Well...I can't have her without HER permission.

I don't know where your permission falls into place here. :lol:

Edit: On second thought, "have her" is kind of an outdated, misogynist phrase altogether. It sounds like it is a phrase that was conceived during a time when women were still considered property. Therefore, I will stop using it. And, COAG, as a feminist (if you still are one) I suggest you do the same.

Preachy, elitist rant over!


----------



## ComposerOfAvantGarde

violadude said:


> Well...I can't have her without HER permission.
> 
> I don't know where your permission falls into place here. :lol:


----------



## violadude

ComposerOfAvantGarde said:


>


Did you catch my edit?


----------



## ComposerOfAvantGarde

violadude said:


> Edit: On second thought, "have her" is kind of an outdated, misogynist phrase altogether. It sounds like it is a phrase that was conceived during a time when women were still considered property. Therefore, I will stop using it. And, COAG, as a feminist (if you still are one) I suggest you do the same.
> 
> Preachy, elitist rant over!


----------



## violadude

ComposerOfAvantGarde said:


>


Fine. I'm sure MV appreciated my rant about women no longer being referred to in terms of ownership. She could confirm this herself, but I think she left the building already.


----------



## ComposerOfAvantGarde

violadude said:


> Fine. I'm sure MV appreciated my rant about women no longer being referred to in terms of ownership. She could confirm this herself, but I think she left the building already.


She had to get off the computer but we are still communicating via text message.


----------



## violadude

ComposerOfAvantGarde said:


> She had to get off the computer but we are still communicating via text message.


Why don't I have your phone number?

I don't have MV's phone number either. I feel so left out.


----------



## ComposerOfAvantGarde

violadude said:


> Why don't I have your phone number?
> 
> I don't have MV's phone number either. I feel so left out.


I'm sorry you feel that way.


----------



## violadude

ComposerOfAvantGarde said:


> I'm sorry you feel that way.


Well, it would be really cool to text you. Since I've never seen your face, I would be forced to imagine that I'm actually texting Ligeti.


----------



## ComposerOfAvantGarde

violadude said:


> Well, it would be really cool to text you. Since I've never seen your face, I would be forced to imagine that I'm actually texting Ligeti.


:lol: Reminds me of when L'enfer said to me that whenever she thinks of me all she can imagine is György on a beanbag.


----------



## ComposerOfAvantGarde

Actually I have a picture of myself as my SoundCloud avatar.


----------



## Klavierspieler

I must say, I can't decide what to vote for (it's all too horrible (actually, Babbitt isn't bad (though I wouldn't want to listen to him for the rest of my life))). However, I must say, this thread has been very amusing.


----------



## Lenfer

ComposerOfAvantGarde said:


> Actually I have a picture of myself as my SoundCloud avatar.
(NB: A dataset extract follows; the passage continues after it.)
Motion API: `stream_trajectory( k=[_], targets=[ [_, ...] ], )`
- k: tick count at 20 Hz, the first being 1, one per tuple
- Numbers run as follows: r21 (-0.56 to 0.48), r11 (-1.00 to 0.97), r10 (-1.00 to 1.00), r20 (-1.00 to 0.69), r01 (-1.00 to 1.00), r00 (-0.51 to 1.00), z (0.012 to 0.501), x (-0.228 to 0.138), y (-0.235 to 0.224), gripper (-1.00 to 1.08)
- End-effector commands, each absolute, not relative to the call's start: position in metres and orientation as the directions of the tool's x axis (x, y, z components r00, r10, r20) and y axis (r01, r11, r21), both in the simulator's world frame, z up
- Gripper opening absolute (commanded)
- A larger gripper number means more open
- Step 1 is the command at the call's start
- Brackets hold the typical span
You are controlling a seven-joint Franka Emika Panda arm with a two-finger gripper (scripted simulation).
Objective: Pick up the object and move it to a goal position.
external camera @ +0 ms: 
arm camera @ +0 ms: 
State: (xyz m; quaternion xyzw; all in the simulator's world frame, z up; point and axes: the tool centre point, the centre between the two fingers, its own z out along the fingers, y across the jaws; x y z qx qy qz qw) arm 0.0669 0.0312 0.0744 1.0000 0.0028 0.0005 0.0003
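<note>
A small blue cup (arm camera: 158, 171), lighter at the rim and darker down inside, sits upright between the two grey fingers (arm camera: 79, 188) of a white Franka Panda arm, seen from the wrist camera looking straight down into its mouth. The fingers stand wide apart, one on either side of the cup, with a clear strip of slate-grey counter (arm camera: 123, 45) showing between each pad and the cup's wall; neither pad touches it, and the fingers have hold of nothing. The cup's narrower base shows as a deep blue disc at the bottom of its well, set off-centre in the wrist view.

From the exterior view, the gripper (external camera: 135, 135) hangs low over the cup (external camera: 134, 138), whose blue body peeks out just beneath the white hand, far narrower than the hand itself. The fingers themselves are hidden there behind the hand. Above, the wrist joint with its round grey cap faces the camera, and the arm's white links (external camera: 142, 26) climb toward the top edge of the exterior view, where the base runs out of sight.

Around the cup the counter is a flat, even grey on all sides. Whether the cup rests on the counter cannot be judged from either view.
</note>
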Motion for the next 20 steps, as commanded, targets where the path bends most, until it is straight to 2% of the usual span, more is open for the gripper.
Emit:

Still see *Ligeti* although I approve of your choice of hair style. 

Strange poll *ViolaDude* strange poll indeed although I'm glad to see you posting again haven't seen you in a while.


----------



## jani

ComposerOfAvantGarde said:


> :lol: Reminds me of when L'enfer said to me that whenever she thinks of me all she can imagine is György on a beanbag.


Before i knew who Ligeti was, i thougt that COAGS avatar was a pic of himself


----------



## joen_cph

Babbitt isn´t that bad, actually one would have a chance of knowing what a good deal of his sophisticated works are all about. And some of the early ones can be rather attractive.


----------



## aleazk

violadude said:


> Well, it would be really cool to text you. Since I've never seen your face, I would be forced to imagine that I'm actually texting Ligeti.


Here you have:


----------



## Huilunsoittaja

I would go for 0% volume Bach (i.e. silence). With silence, I can imagine any piece of music I want, Bach or not, I don't need to hear the actual stuff. Silence is beautiful to me.


----------



## aleazk

I actually like Babbitt's electronic music:


----------



## Ukko

I went for the crickets. 'cause I can't hear them anyway. Leaves me free for a lot of other stuff (especially if I record the crickets).


----------



## Mesa




----------



## mamascarlatti

As I listen to a 10 year old practice violin and piano every day, I'll go for the first years. Got to be better than that.


----------



## Crudblud

Since there was no birdsong option I went with Xenakis, at least there is enough variety and atmosphere in his work to avoid becoming dull.


----------



## Meaghan

ComposerOfAvantGarde said:


> Talk Classical is a good place to meet women.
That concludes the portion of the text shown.